Un chemin ! Je ne rêve pas, il y avait un chemin ! Quand tu voyages, la route ne s’arrête pas ainsi au bout d’une piste de terre battue par les vents sombres déferlant en vagues comme des broncos échappés du corral. Passe encore la tempête qui nous avait fouettés sur la fin de la chevauchée. Le chien avait souffert au point que je l’avais hissé sur mon cheval. Posé sur l’encolure comme une couverture. La tempête n’était rien tant que nous pouvions distinguer des traces pour aller de l’avant, tant que nous apercevions la masse menaçante de la Mesa fendue par le canyon dans lequel nous avions trouvé un refuge. La Mesa était une femme. La Mesa était amérindienne. Nous l’avions pénétrée dans la furie. Dans la fuite. Dans l’excès. En sueur, ensablés du désert, à la cow-boy, couverts d’une poussière lourde comme le ciel, depuis les sabots de mon cheval jusqu’au plat de mon Stetson. Mon chapeau ressemblait aux versants de la montagne tellement sa couleur avait viré du noir délavé à l’ocre poudreux. Mais mon chapeau n’était pas une femme. Mon chapeau était juste un chapeau, même si c’était un Stetson. Et sous ce chapeau, ma cervelle était aussi moite que les flancs de mon mustang. Et autour de nous, la Mesa fendue en deux par le temps nous offrait sa voie sifflant sauvagement sous l’air violent qui ne voulait pas qu’elle chante, mais qu’elle hurle. Et mon chien, mon cheval et moi, nous souffrions pour elle, pour nous, pour nos visions égarées, pour la fin du chemin. Des touffes de virevoltants nous avaient précédés. Pour rien ! Pour s’entasser contre cet éboulement imprévu. Pour se retrouver bloquées comme nous l’étions, les bêtes, la montagne et moi sans savoir qui était le plus bête.

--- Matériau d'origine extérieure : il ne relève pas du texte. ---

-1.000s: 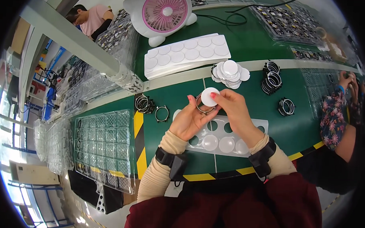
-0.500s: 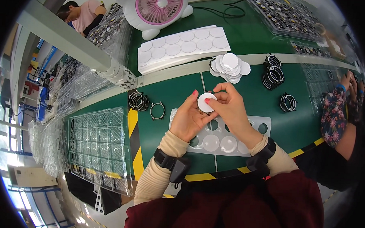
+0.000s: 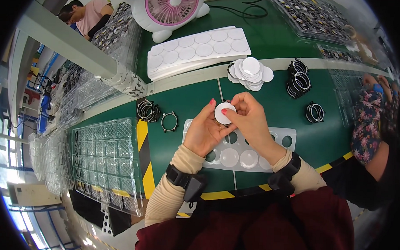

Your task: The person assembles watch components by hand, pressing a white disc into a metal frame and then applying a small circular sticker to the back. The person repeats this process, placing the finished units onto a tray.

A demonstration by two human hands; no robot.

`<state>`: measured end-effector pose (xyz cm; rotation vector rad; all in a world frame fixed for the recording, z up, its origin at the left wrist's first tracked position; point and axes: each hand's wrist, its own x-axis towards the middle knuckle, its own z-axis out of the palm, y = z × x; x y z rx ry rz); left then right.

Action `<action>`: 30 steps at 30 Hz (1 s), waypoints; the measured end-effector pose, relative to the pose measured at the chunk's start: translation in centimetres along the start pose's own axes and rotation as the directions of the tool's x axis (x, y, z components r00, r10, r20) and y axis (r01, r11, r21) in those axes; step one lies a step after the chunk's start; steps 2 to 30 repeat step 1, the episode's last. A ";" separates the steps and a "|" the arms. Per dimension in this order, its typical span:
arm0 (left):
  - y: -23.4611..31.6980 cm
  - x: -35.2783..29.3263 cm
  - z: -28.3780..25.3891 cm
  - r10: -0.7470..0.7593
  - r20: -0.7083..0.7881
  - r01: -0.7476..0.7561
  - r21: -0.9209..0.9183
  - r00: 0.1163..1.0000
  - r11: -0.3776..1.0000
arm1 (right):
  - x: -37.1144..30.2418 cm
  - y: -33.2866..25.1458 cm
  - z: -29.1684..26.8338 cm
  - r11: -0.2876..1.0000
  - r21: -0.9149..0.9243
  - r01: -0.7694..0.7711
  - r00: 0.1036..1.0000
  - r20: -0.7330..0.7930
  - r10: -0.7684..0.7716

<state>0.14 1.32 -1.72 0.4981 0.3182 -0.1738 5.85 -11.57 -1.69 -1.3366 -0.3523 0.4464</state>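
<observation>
Between my two hands, above the green table, is a round part with a white disc (image 3: 225, 113) on its upper face. My left hand (image 3: 203, 133) cups it from below and from the left, thumb at its edge. On the right, my right hand (image 3: 250, 122) presses its thumb on the disc, fingers curled at the far rim. Dark bits of the part show around the disc; the rest of it is hidden. Under my wrists lies a pale sheet of round stickers (image 3: 249, 158), some spots bare. Beyond my hands sits a pile of white discs (image 3: 250, 73).
Black ring frames lie in stacks at the left (image 3: 148, 111) and right (image 3: 299, 79). A single ring (image 3: 169, 122) lies beside the left stack. Clear tray (image 3: 103, 154) at left; white sticker sheets (image 3: 198, 50) and a pink-white fan (image 3: 173, 7) behind. A co-worker's flowered sleeve (image 3: 366, 126) is at right.
Both hands keep their hold on the round part, with the right thumb still on the disc. The whole view has shifted slightly.
</observation>
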 end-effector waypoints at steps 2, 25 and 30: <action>0.0 -0.1 0.1 0.001 -0.005 -0.001 0.003 1.000 1.000 | 0.0 0.1 0.0 1.000 -0.031 0.002 1.000 0.006 -0.002; 0.0 -0.1 0.1 0.001 -0.005 -0.001 0.003 1.000 1.000 | 0.0 0.1 0.0 1.000 -0.031 0.002 1.000 0.006 -0.002; 0.0 -0.1 0.1 0.001 -0.005 -0.001 0.003 1.000 1.000 | 0.0 0.1 0.0 1.000 -0.031 0.002 1.000 0.006 -0.002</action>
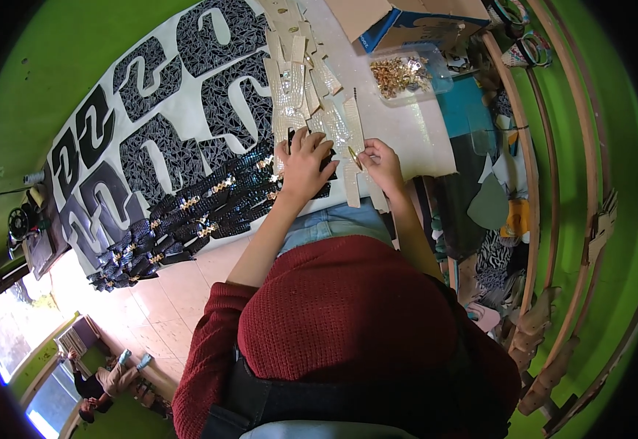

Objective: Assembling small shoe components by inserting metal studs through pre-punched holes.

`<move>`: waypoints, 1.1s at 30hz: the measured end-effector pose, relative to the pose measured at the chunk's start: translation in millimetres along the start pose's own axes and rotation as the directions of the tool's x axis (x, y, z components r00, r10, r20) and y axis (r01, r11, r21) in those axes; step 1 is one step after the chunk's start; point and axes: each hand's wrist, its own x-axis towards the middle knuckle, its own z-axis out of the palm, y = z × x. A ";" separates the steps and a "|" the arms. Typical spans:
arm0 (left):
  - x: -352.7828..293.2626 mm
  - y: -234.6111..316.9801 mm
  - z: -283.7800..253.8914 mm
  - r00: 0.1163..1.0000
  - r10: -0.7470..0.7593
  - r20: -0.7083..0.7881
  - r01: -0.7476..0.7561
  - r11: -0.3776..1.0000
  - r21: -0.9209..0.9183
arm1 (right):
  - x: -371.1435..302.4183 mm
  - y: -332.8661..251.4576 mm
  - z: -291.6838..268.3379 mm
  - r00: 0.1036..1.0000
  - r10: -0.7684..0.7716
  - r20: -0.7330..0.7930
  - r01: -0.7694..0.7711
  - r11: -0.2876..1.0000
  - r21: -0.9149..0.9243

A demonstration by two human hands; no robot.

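Observation:
My left hand lies palm down with its fingers spread, over dark shiny strips and the edge of the cream strips. My right hand pinches a small, narrow gold-coloured piece between thumb and fingers, just above a cream textured strip. More cream strips lie overlapping beyond my hands. Left of my left hand, a row of black shiny strips with gold ornaments fans across the table's near edge. What lies directly under my left palm is hidden.
Black patterned cut-out pieces cover the left of the white table. A clear plastic tub of gold pieces and a cardboard box stand at the far right. Wooden rails run along the right. Another person is at lower left.

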 end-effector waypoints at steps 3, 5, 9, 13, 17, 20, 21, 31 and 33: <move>0.2 -1.3 4.6 1.000 0.015 0.013 -0.015 1.000 0.013 | -3.3 0.4 -5.1 1.000 0.013 0.027 -0.014 0.998 0.058; 0.0 -0.2 4.8 0.999 0.032 0.024 -0.033 0.999 0.026 | -5.7 0.4 -8.1 0.998 0.030 0.064 -0.032 0.999 0.026; 5.7 5.7 2.8 0.998 0.039 0.046 -0.040 0.999 0.027 | -9.9 -4.1 -6.9 0.999 0.032 0.011 -0.032 0.999 -0.037; 13.3 7.2 -1.8 0.996 0.036 0.083 -0.036 0.999 0.005 | -10.6 -2.9 -14.9 0.997 0.068 0.037 -0.067 0.997 -0.026; 33.2 -3.0 8.5 0.998 0.061 0.002 -0.061 0.998 0.029 | -9.1 6.4 -20.1 0.993 0.076 0.093 -0.073 0.997 -0.028; 60.6 -8.1 8.5 0.990 0.130 -0.048 -0.130 0.991 0.012 | -12.2 8.5 -21.1 0.996 0.048 0.077 -0.051 0.998 0.044; 69.6 -13.4 7.6 0.977 0.207 0.051 -0.208 0.978 0.023 | -14.2 8.5 -21.4 0.996 0.051 0.076 -0.054 0.998 0.041; 103.3 -20.7 3.9 0.829 0.260 0.495 -0.333 0.941 0.064 | -26.0 -5.5 -14.2 0.999 0.027 0.041 -0.026 0.999 -0.022; 107.1 -19.6 1.9 0.814 0.247 0.526 -0.332 0.941 0.072 | -27.4 -7.0 -15.1 0.999 0.021 0.029 -0.019 0.998 -0.060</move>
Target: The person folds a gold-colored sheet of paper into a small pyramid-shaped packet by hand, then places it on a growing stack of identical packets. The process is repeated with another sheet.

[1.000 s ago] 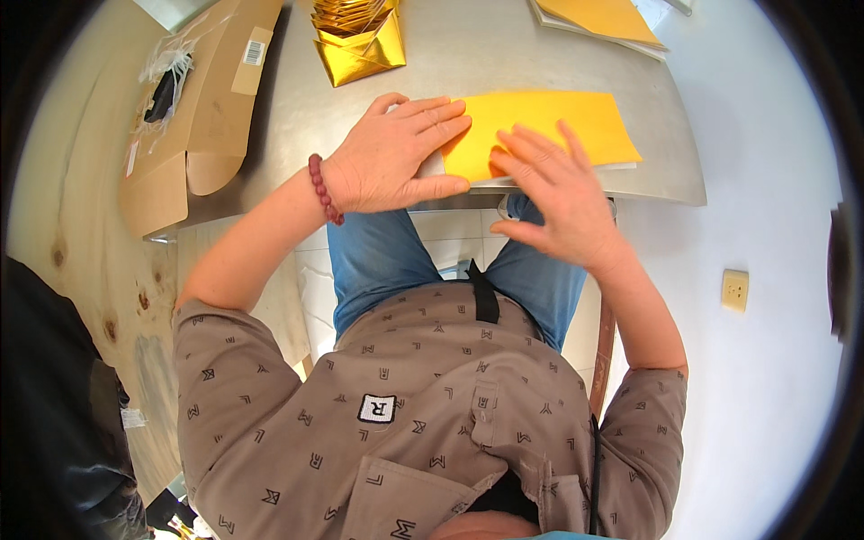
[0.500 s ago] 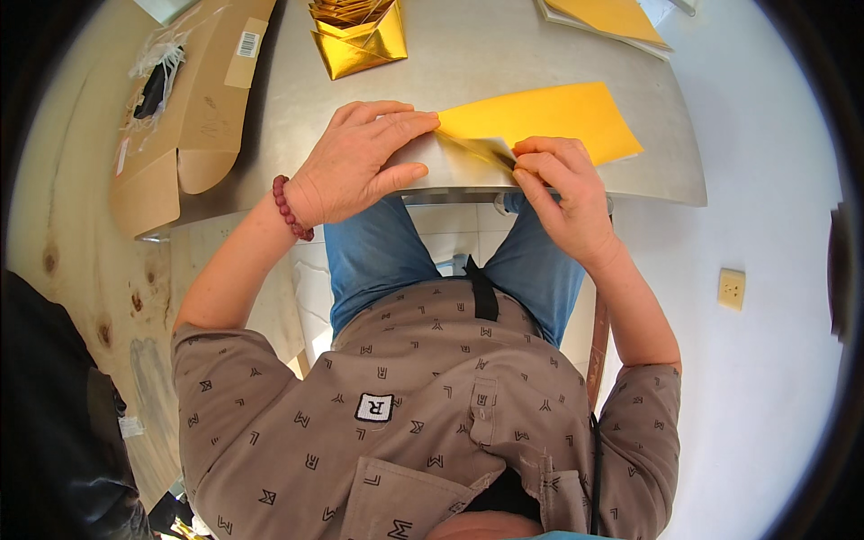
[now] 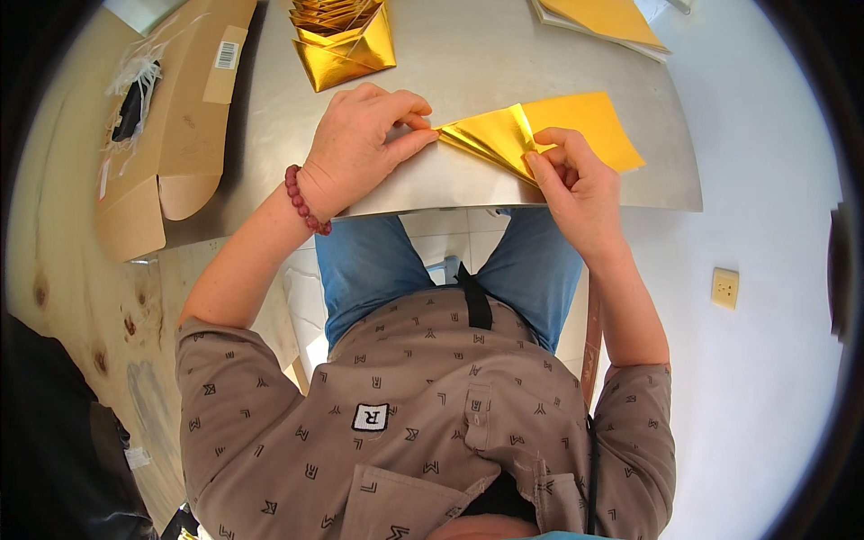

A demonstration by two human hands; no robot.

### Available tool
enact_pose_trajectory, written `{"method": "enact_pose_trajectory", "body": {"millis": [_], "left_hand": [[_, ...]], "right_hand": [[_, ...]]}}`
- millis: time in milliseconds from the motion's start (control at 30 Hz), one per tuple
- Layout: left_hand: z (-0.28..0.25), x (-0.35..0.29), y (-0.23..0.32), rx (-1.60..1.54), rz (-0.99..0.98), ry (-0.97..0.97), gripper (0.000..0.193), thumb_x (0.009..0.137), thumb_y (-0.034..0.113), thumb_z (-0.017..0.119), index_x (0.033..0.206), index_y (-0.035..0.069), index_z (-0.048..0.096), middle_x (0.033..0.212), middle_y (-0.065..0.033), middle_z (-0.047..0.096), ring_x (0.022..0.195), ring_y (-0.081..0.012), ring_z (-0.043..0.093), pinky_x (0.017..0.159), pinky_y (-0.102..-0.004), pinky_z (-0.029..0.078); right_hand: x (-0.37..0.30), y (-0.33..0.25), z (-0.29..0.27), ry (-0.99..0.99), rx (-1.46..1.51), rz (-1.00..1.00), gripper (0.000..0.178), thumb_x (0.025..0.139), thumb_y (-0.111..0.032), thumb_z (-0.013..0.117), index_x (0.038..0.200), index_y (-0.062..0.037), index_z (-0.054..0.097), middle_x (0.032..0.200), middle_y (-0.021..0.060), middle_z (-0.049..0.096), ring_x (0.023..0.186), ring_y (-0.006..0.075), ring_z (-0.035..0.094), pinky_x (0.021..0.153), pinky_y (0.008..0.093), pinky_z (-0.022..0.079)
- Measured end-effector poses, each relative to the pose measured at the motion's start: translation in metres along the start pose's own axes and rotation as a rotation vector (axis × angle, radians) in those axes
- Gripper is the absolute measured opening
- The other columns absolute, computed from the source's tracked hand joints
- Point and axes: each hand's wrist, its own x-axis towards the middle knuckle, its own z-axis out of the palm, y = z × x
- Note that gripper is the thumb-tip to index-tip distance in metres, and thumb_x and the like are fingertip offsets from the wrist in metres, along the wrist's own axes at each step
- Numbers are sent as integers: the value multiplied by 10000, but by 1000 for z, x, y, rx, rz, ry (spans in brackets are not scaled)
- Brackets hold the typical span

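Observation:
A sheet of gold foil paper (image 3: 576, 126) lies on the metal tabletop, its left part folded over into a shiny triangular flap that narrows to a point. My left hand (image 3: 364, 139), with a dark red bead bracelet at the wrist, pinches that pointed left end between thumb and forefinger. At the flap's right side, my right hand (image 3: 576, 184) grips the folded edge with thumb and fingers. Beyond my left hand sits a nested row of folded gold foil pieces (image 3: 346, 49).
An open cardboard box (image 3: 193, 117) with a black item and clear plastic stands at the left. More yellow sheets (image 3: 603, 22) lie at the far right of the metal table (image 3: 468, 54). A wall socket (image 3: 725, 288) is on the right.
The near part of the sheet has been brought over into a shiny flap. My left hand has changed from nearly flat to a pinch at the point.

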Motion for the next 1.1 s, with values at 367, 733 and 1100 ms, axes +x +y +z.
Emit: {"method": "enact_pose_trajectory", "body": {"millis": [367,733,1100], "left_hand": [[-3,-6,28,61,116,44,330,870,176,770,1176,80,695,1118,-58,740,1048,-273,642,949,-405,490],[14,-30,67,24,124,-225,742,856,379,772,1474,44,535,1569,-114,494,1485,-273,425,1183,-497,323],[5,-34,59,10,82,-275,770,832,426,783,1457,43,546,1568,-107,499,1480,-263,430,1160,-491,347]], "right_hand": [[9,-4,-3,-6,-67,71,268,926,-116,751,1162,-59,639,740,47,694,599,126,622,602,258,492],[6,-8,0,15,9,191,251,934,-92,760,1165,-58,668,751,-7,680,637,43,565,616,213,476],[4,-4,2,37,91,200,253,924,-32,763,1161,-34,674,761,-35,662,631,3,502,593,164,409]]}}
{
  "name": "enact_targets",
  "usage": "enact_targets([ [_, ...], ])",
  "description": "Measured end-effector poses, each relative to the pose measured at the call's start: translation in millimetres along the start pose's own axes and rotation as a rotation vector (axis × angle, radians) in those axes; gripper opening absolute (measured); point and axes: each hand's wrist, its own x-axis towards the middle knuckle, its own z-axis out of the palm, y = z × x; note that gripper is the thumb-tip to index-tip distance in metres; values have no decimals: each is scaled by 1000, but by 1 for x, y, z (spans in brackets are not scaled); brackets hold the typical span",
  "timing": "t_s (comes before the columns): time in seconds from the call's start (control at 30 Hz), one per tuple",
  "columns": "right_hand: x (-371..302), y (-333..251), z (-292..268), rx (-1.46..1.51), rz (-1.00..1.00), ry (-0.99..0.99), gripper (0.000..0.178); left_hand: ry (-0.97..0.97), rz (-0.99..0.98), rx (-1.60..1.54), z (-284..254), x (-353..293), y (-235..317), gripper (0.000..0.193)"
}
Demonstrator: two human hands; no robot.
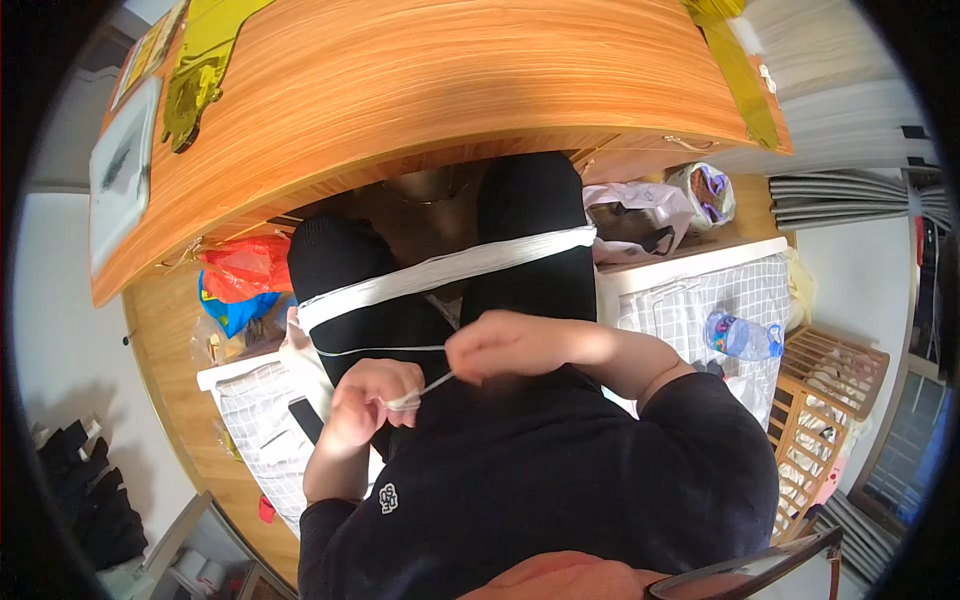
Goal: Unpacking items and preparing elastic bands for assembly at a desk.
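Note:
A skein of white yarn (pixel 450 268) is stretched around both my knees, over black trousers (pixel 525 195). From its left end a single strand (pixel 385 350) runs to my right hand (pixel 505 345), whose fingers are closed on it. The strand slants on from there to my left hand (pixel 375 395). Curled fingers of that hand hold a small wrap of the yarn (pixel 403 403). Both hands are close together in front of my lap, the right a little farther away. The right fingertips are partly hidden and slightly blurred.
A wooden desk (pixel 430 80) spans the far side above my knees. Beside my left leg lie a red plastic bag (pixel 245 268) and a phone (pixel 306 418). At my right are a pale bag (pixel 650 215), a plastic bottle (pixel 740 336) on checked cloth, and a wooden rack (pixel 805 440).

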Motion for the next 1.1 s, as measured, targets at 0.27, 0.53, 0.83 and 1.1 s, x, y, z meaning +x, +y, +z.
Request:
enact_targets([
  [0.27,2,13,14,134,166,-94,29,-12,80,293,9,8,-4,81],
  [0.53,4,6,12,31,43,-85,26,211,89,768,15,17,2,63],
  [0.83,10,10,9,-162,-46,3,26,293,-51,537,27,16,19,85],
  [1.1,9,-4,5,-294,-73,89,21,241,156,1355,17,24,20,20],
])
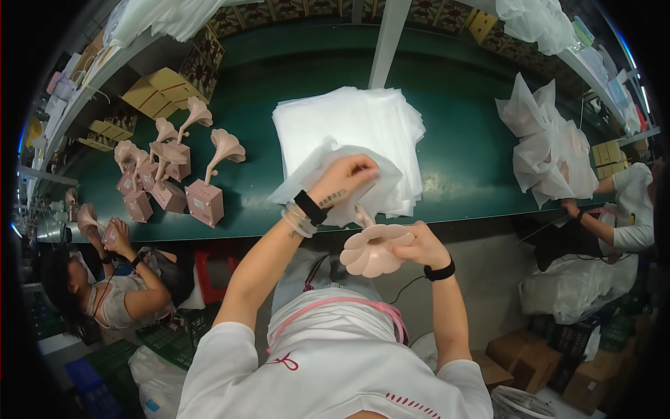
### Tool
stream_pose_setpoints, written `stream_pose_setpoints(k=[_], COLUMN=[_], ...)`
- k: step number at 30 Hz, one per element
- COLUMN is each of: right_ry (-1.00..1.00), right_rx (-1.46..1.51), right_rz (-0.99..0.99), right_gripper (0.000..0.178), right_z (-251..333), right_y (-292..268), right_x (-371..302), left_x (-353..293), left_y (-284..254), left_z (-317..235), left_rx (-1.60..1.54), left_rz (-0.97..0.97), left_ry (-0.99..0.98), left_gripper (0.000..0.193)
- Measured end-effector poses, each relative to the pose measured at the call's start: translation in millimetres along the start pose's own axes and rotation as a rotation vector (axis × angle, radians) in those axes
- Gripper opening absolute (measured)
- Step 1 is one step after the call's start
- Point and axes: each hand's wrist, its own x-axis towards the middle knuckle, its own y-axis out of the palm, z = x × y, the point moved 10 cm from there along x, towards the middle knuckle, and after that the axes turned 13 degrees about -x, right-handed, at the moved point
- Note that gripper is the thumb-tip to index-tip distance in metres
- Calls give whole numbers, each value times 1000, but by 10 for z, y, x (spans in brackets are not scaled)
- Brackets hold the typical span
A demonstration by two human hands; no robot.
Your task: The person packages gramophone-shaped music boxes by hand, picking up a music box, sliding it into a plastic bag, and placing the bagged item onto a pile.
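Observation:
In my right hand (422,248) is a pink toy-like gramophone (371,253), gripped at the rim of its flower-shaped horn. The horn faces up toward me, and its lower part goes under a thin translucent white bag (380,183). The base is hidden there. My left hand (345,178) lies over that bag with fingers curled and pressed together on it; the exact pinch is hard to see. Beneath is a thick stack of white bags or sheets (349,119) on the green table (467,140).
Several pink gramophones (204,201) stand on the left of the table. Wrapped ones (551,153) lie heaped at the right. A co-worker (125,286) at the left holds another gramophone; a second person (628,206) sits at the right. A grey post (389,45) rises at the back.

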Motion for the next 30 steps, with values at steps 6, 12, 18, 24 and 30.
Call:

La Mesa pour s’être affaissée comme une danseuse après une nuit de folie ? Le cheval ? Le chien ? Moi ? Pourquoi déjà ? Face à un putain d’obstacle au pays du rêve américain, tu te poses des questions ? Pourquoi ? Comment ? Après ? Des questions, des questions pour t’embrouiller l’esprit bien ramolli par une traversée inachevée en passe de se conclure dans la douleur, dans le désespoir, dans l’absurde. Alors qu’il suffisait simplement d’avoir réfléchi avant, d’avoir pensé à consulter la météo puis d’avoir acheté une carte topographique au lieu de se fier à ce putain de smartphone qui ne captait aucun réseau !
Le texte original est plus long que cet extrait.